The 0x80073712 hex code maps to ERROR_SXS_COMPONENT_STORE_CORRUPT. The WinSxS component store has a manifest that references files that should exist but don’t — typically because an antivirus quarantined them, a disk error truncated them, or a previous failed update left orphaned references. Windows Update can’t apply patches to files that aren’t there.

The fix is to repair the component store (DISM) and then the active system files (sfc), then retry the update.

Method 1: Run DISM RestoreHealth followed by sfc

The standard repair pair. Works for most 0x80073712 cases.
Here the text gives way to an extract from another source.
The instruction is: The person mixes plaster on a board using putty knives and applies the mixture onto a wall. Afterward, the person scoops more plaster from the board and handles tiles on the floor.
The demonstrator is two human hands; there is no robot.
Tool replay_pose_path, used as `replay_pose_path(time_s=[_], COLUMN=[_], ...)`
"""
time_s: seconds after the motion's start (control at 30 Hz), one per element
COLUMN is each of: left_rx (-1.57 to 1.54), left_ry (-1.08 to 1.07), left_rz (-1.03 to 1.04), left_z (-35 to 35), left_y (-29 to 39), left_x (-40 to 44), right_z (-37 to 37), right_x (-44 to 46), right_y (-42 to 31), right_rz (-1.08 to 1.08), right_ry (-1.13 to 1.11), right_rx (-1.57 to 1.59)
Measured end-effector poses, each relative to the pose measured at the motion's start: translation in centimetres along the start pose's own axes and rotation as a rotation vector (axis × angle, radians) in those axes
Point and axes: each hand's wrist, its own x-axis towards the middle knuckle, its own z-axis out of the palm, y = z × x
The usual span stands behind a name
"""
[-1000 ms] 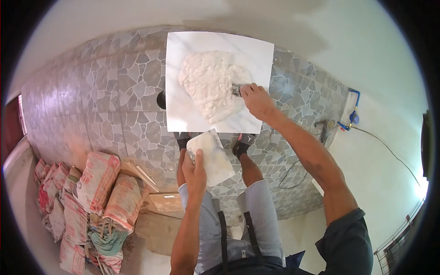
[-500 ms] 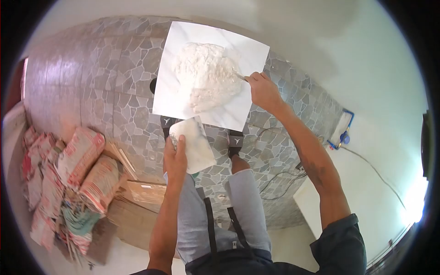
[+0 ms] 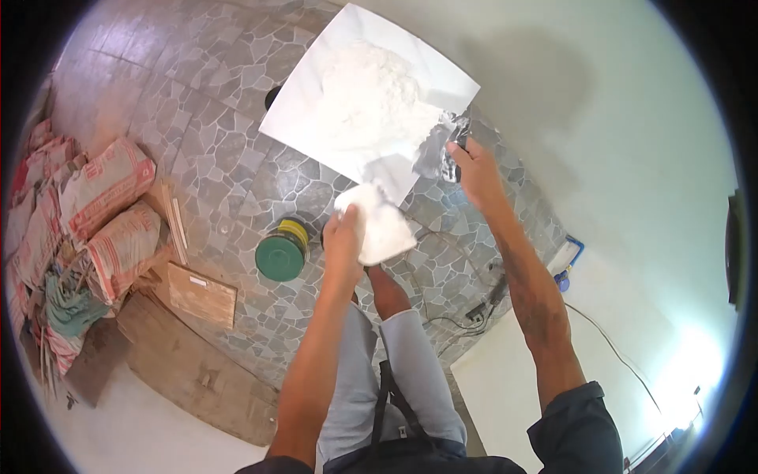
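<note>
My left hand [image 3: 343, 237] is closed on a flat white rectangular plate [image 3: 388, 231] with rounded corners, thumb on top, just off the near edge of the white marbled board [image 3: 296, 118]. A large mound of white paste [image 3: 367, 91] lies spread on that board. My right hand [image 3: 480, 172] grips a broad putty knife [image 3: 431, 152] by its dark handle at the board's right edge. White paste smears the knife near the handle. What supports the board is mostly hidden beneath it.
A bucket with a green lid [image 3: 280, 257] stands on the stone-patterned floor [image 3: 237, 142]. Stacked sacks [image 3: 110, 188] and a wooden panel [image 3: 201, 294] lie to the left. Cables [image 3: 471, 317] and a blue pipe [image 3: 576, 254] are at the right, by the wall.
My right hand has drawn the putty knife out of the paste to the board's right edge. My left hand has moved the plate right and up. The view has turned, showing the bucket.
</note>
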Motion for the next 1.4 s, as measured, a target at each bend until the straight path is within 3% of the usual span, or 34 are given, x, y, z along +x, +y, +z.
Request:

  1. Open Terminal (Admin) from the Start right-click menu.
  2. Run DISM in three stages:
    DISM /Online /Cleanup-Image /CheckHealth
    DISM /Online /Cleanup-Image /ScanHealth
    DISM /Online /Cleanup-Image /RestoreHealth
  3. The RestoreHealth step downloads replacement components from Microsoft. Requires internet. Takes 10-20 minutes.
  4. If RestoreHealth fails with a similar 0x80073712 (because too many components are missing for online repair), use Method 2.
  5. After DISM completes, run System File Checker:
    sfc /scannow

    This takes another 10-20 minutes. The second pass should report no integrity violations.

  6. Reboot.
  7. Open Settings → Windows Update → Check for updates. The previously-failing update should now apply.

If the update still fails after this combination, the corruption is deeper — proceed to Method 2.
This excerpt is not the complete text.